The Data Cards Playbook: A Toolkit for Transparency in Dataset Documentation

Read original article here

As machine learning (ML) research moves toward large-scale models capable of numerous downstream tasks, a shared understanding of a dataset’s origin, development, intent, and evolution becomes increasingly important for the responsible and informed development of ML models. However, knowledge about datasets, including use and implementations, is often distributed across teams, individuals, and even time. Earlier this year at the ACM Conference on Fairness, Accountability, and Transparency (ACM FAccT), we published Data Cards, a dataset documentation framework aimed at increasing transparency across dataset lifecycles. Data Cards are transparency artifacts that provide structured summaries of ML datasets with explanations of processes and rationale that shape the data and describe how the data may be used to train or evaluate models. At minimum, Data Cards include the following: (1) upstream sources, (2) data collection and annotation methods, (3) training and evaluation methods, (4) intended use, and (5) decisions affecting model performance.

In practice, two critical factors determine the success of a transparency artifact, the ability to identify the information decision-makers use and the establishment of processes and guidance needed to acquire that information. We started to explore this idea in our paper with three “scaffolding” frameworks designed to adapt Data Cards to a variety of datasets and organizational contexts. These frameworks helped us create boundary infrastructures, which are the processes and engagement models that complement technical and functional infrastructure necessary to communicate information between communities of practice. Boundary infrastructures enable dataset stakeholders to find common ground used to provide diverse input into decisions for the creation, documentation, and use of datasets.

Today, we introduce the Data Cards Playbook, a self-guided toolkit for a variety of teams to navigate transparency challenges with their ML datasets. The Playbook applies a human-centered design approach to documentation — from planning a transparency strategy and defining the audience to writing reader-centric summaries of complex datasets — to ensure that the usability and utility of the documented datasets are well understood. We’ve created participatory activities to navigate typical obstacles in setting up a dataset transparency effort, frameworks that can scale data transparency to new data types, and guidance that researchers, product teams and companies can use to produce Data Cards that reflect their organizational principles.
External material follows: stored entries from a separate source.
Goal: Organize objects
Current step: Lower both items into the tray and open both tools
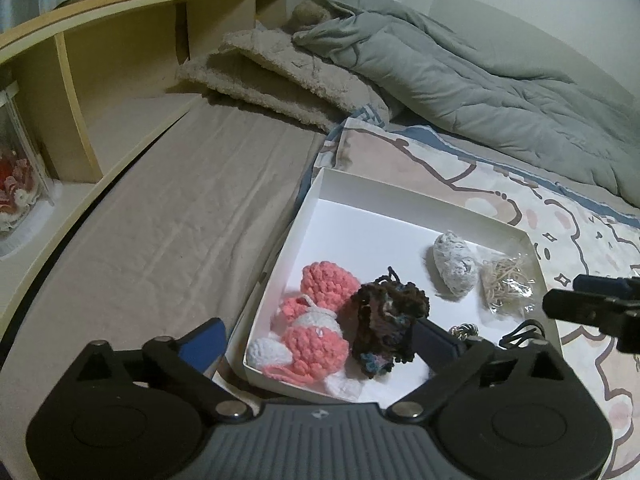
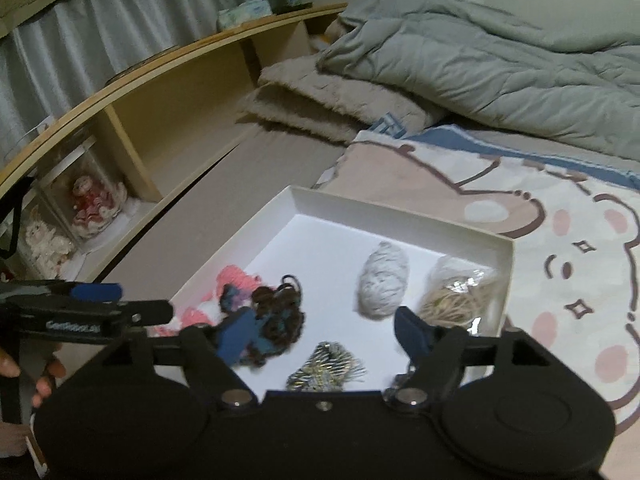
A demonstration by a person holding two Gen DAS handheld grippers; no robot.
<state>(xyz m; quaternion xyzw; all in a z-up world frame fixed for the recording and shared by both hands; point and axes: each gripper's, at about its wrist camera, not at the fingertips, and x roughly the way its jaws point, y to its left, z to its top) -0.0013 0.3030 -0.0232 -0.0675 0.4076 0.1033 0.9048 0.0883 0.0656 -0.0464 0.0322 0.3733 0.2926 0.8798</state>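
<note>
White tray (image 1: 400, 194): matt card or paperboard, smooth. Pink-and-white piece (image 1: 316, 340): chunky crochet yarn, rough. Dark brown piece (image 1: 386, 312): fuzzy yarn, matt. Grey ball (image 1: 454, 268): wound yarn, dull. Bag of tan strands (image 1: 506, 284): clear glossy plastic film. Silver bundle (image 2: 328, 368): metallic sheen, glittery. Bed sheet (image 1: 160, 208): matt woven cloth, creased. Folded blanket (image 1: 280, 80): fleecy, rough. Duvet (image 1: 460, 76): smooth grey cloth. Shelf (image 1: 120, 48): light wood laminate, matt. My left gripper (image 1: 320, 344): matt black plastic body, shiny metal pivots.
</note>
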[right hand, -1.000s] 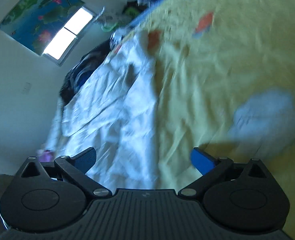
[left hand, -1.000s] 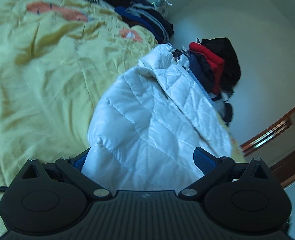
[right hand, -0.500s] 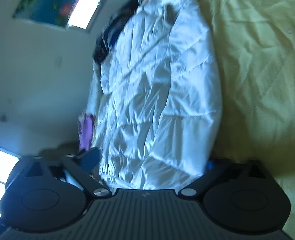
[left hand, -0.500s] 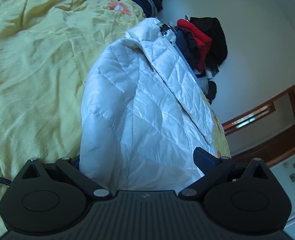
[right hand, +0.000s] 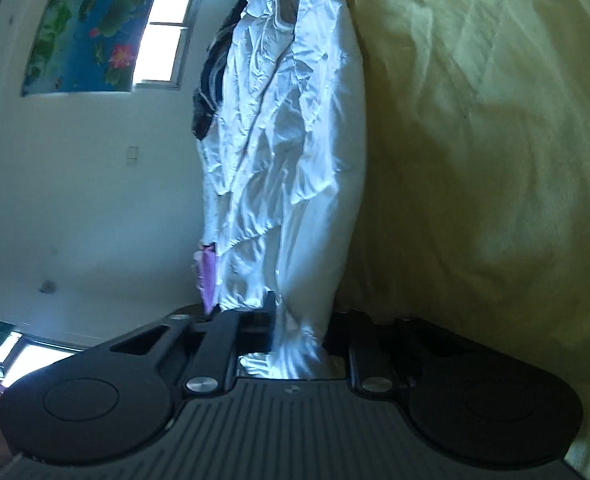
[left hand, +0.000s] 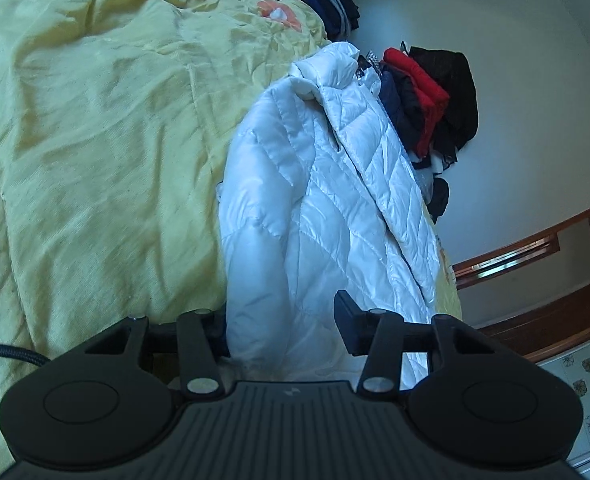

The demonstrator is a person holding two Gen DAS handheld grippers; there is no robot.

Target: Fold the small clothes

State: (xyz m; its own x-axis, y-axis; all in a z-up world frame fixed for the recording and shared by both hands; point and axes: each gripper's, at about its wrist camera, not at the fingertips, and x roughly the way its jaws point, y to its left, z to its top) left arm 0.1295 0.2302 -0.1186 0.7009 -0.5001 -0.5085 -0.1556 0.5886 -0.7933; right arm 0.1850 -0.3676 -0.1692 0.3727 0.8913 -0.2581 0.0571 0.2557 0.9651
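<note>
Left wrist view: the white quilted jacket [left hand: 319, 208] is draped along the yellow bedspread [left hand: 103, 140] edge, its hem clamped by the left gripper [left hand: 285, 330], whose left finger is mostly hidden. The right gripper [right hand: 299, 332] is clenched on bunched hem; fingertips are obscured. No writing is legible.

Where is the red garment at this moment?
In the left wrist view, the red garment sits upper right in a dark clothes pile against the wall, just past the white jacket's collar.
</note>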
We created the Playbook using a multi-pronged approach that included surveys, artifact analysis, interviews, and workshops. We studied what Googlers wanted to know about datasets and models, and how they used that information in their day-to-day work. Over the past two years, we deployed templates for transparency artifacts used by fifteen teams at Google, and when bottlenecks arose, we partnered with these teams to determine appropriate workarounds. We then created over twenty Data Cards that describe image, language, tabular, video, audio, and relational datasets in production settings, some of which are now available on GitHub. This multi-faceted approach provided insights into the documentation workflows, collaborative information-gathering practices, information requests from downstream stakeholders, and review and assessment practices for each Google team.

Moreover, we spoke with design, policy, and technology experts across the industry and academia to get their unique feedback on the Data Cards we created. We also incorporated our learnings from a series of workshops at ACM FAccT in 2021. Within Google, we evaluated the effectiveness and scalability of our solutions with ML researchers, data scientists, engineers, AI ethics reviewers, product managers, and leadership. In the Data Cards Playbook, we’ve translated successful approaches into repeatable practices that can easily be adapted to unique team needs.

The Data Cards Playbook is modeled after sprints and co-design practices, so cross-functional teams and their stakeholders can work together to define transparency with an eye for real-world problems they experience when creating dataset documentation and governance solutions. The thirty-three available Activities invite broad, critical perspectives from a wide variety of stakeholders, so Data Cards can be useful for decisions across the dataset lifecycle. We partnered with researchers from the Responsible AI team at Google to create activities that can reflect considerations of fairness and accountability. For example, we've adapted Evaluation Gaps in ML practices into a worksheet for more complete dataset documentation.

We’ve formed Transparency Patterns with evidence-based guidance to help anticipate challenges faced when producing transparent documentation, offer best practices that improve transparency, and make Data Cards useful for readers from different backgrounds. The challenges and their workarounds are based on data and insights from Googlers, industry experts, and academic research.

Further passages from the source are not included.